● **Your goal**
If a line below contains the string "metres", return that line.

Dataset content Block Start

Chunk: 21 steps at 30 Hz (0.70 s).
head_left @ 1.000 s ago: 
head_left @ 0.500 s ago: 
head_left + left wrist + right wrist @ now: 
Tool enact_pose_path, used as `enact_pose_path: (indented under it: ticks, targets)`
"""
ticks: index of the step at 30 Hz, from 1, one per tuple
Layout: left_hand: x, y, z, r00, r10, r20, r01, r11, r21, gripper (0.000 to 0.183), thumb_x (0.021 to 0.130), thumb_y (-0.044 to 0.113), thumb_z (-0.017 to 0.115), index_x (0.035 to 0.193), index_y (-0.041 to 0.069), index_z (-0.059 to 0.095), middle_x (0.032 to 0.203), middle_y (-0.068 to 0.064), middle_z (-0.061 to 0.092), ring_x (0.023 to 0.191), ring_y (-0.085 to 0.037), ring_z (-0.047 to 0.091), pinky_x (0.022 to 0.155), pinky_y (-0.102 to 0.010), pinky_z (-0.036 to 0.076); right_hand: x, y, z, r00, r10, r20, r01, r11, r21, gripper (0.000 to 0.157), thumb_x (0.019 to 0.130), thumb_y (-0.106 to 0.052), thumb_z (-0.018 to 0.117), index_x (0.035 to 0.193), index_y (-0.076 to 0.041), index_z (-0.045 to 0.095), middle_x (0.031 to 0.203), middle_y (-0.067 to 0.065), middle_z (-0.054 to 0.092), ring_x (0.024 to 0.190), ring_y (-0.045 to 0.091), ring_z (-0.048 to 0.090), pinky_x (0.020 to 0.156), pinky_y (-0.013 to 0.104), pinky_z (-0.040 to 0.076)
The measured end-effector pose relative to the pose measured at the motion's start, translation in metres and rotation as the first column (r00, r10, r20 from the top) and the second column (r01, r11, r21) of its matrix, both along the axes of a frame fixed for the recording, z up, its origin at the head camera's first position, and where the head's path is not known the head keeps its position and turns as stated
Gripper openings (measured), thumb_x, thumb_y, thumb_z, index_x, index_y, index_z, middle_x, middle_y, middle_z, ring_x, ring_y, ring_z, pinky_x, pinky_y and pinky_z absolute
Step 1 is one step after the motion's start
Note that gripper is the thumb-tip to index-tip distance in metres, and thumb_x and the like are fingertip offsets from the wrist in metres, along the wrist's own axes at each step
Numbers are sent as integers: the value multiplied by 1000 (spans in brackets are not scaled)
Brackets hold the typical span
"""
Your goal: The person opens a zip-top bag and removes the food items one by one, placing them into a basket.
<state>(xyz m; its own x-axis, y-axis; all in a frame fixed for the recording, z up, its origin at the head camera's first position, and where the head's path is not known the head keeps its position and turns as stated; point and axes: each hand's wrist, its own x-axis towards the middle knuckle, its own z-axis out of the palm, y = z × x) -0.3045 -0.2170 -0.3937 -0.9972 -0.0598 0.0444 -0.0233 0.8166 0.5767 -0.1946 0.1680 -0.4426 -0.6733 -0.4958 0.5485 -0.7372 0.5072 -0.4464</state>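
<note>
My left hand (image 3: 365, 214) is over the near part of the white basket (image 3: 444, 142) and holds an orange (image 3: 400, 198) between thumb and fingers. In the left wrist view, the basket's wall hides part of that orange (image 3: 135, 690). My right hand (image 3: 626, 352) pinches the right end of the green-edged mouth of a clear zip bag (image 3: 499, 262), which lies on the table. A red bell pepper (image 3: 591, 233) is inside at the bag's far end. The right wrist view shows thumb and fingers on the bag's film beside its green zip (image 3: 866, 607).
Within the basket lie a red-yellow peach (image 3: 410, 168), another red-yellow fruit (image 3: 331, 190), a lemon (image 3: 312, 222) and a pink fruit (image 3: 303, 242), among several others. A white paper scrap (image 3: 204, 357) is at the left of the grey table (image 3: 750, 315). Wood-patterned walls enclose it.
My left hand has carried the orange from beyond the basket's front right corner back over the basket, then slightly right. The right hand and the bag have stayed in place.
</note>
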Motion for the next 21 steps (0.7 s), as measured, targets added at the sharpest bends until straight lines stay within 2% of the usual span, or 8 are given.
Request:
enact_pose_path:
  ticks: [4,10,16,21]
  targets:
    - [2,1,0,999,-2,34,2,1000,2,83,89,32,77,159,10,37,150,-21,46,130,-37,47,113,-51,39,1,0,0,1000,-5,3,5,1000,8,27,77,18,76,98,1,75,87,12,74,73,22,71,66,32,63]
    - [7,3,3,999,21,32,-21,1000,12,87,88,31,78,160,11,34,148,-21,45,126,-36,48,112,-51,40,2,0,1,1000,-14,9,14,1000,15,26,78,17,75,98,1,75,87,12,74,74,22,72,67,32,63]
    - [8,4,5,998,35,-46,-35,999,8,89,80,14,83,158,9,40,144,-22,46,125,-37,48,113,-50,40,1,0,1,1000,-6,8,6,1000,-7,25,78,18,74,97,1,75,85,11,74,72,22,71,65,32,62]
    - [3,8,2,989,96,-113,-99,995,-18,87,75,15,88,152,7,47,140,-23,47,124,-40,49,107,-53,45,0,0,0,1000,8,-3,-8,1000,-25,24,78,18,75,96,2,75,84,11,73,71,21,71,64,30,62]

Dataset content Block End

● **Output below**
The measured end-effector pose relative to the pose measured at the motion's start, translation in metres and rotation as the first column (r00, r10, r20 from the top) and the second column (r01, r11, r21) of its matrix, both along the axes of a frame fixed for the recording, z up, its origin at the head camera's first position, and where the head's path is not known the head keeps its position and turns as stated
Note that gripper is the thumb-tip to index-tip distance in metres, and thumb_x and the like are fingertip offsets from the wrist in metres, along the wrist's own axes at each step

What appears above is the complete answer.